Dereferencing type-punned pointer will break strict-aliasing rules
Asked Answered
S

7

45

I used the following piece of code to read data from files as part of a larger program.

double data_read(FILE *stream,int code) {
        char data[8];
        switch(code) {
        case 0x08:
            return (unsigned char)fgetc(stream);
        case 0x09:
            return (signed char)fgetc(stream);
        case 0x0b:
            data[1] = fgetc(stream);
            data[0] = fgetc(stream);
            return *(short*)data;
        case 0x0c:
            for(int i=3;i>=0;i--)
                data[i] = fgetc(stream);
            return *(int*)data;
        case 0x0d:
            for(int i=3;i>=0;i--)
                data[i] = fgetc(stream);
            return *(float*)data;
        case 0x0e:
            for(int i=7;i>=0;i--)
                data[i] = fgetc(stream);
            return *(double*)data;
        }
        die("data read failed");
        return 1;
    }

Now I am told to use -O2 and I get following gcc warning: warning: dereferencing type-punned pointer will break strict-aliasing rules

Googleing I found two orthogonal answers:

vs

In the end I don't want to ignore the warnings. What would you recommend?

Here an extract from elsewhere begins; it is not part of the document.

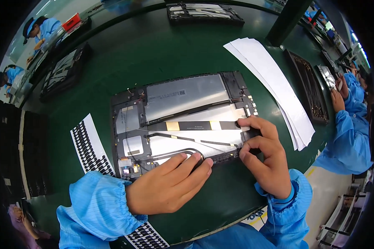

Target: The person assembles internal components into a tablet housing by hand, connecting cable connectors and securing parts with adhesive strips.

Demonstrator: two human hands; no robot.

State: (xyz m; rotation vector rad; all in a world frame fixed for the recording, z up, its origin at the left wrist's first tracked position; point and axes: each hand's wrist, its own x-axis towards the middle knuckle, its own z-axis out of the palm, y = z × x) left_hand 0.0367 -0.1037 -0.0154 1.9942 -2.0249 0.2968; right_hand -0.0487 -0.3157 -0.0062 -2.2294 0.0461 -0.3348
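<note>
L hand point(164, 189) at near edge of uncovered flat device point(207, 115), fingers slightly spread, whether pinching can't be told; R hand point(268, 155) at RH edge, index tip at RH end of blk ribbon point(195, 125), thumb & middle finger close tog., any item between not visible. Device lies flat on grn surface point(108, 62); est. stiff & mod. light, thin ribbon fragile, apt to crease. Beyond, smooth silver panel point(183, 93) prob. slippery & easily dented: rec. hold by blk frame point(234, 85), L & R sides.

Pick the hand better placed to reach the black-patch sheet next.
Probably the left hand: it's nearer the black-patch sheet; the right hand is at the right edge of the open device.
</note>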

[update] I substituted the toy example with the real function.

Skin answered 14/7, 2010 at 12:48 Comment(5)
Your function is returning a double, but you cast your return to an int. Why not cast to double?Fleam
My reading of the supplied links: bytes.com link appears to be mostly wrong (actually things have changed since GCC 4.x released), while SO link seem to be OK. See C99, "6.5 Expressions", clause 7.Hoem
I'm a bit confused by the error message because I thought aliasing rules excluded char types (i.e. a char pointer is always allowed to alias other pointers unless it's restricted.) Maybe you have to make it unsigned char for that to apply..? I'd be interested in seeing the correct answer.Pillory
@R A char * can alias anything but not the other way around. He is casting and dereferencing char to short,int,float and double in the above code.Mogul
Does this answer your question? "dereferencing type-punned pointer will break strict-aliasing rules" warningChromogen
U
26

It looks a lot as if you really want to use fread:

int data;
fread(&data, sizeof(data), 1, stream);

That said, if you do want to go the route of reading chars, then reinterpreting them as an int, the safe way to do it in C (but not in C++) is to use a union:

union
{
    char theChars[4];
    int theInt;
} myunion;

for(int i=0; i<4; i++)
    myunion.theChars[i] = fgetc(stream);
return myunion.theInt;

I'm not sure why the length of data in your original code is 3. I assume you wanted 4 bytes; at least I don't know of any systems where an int is 3 bytes.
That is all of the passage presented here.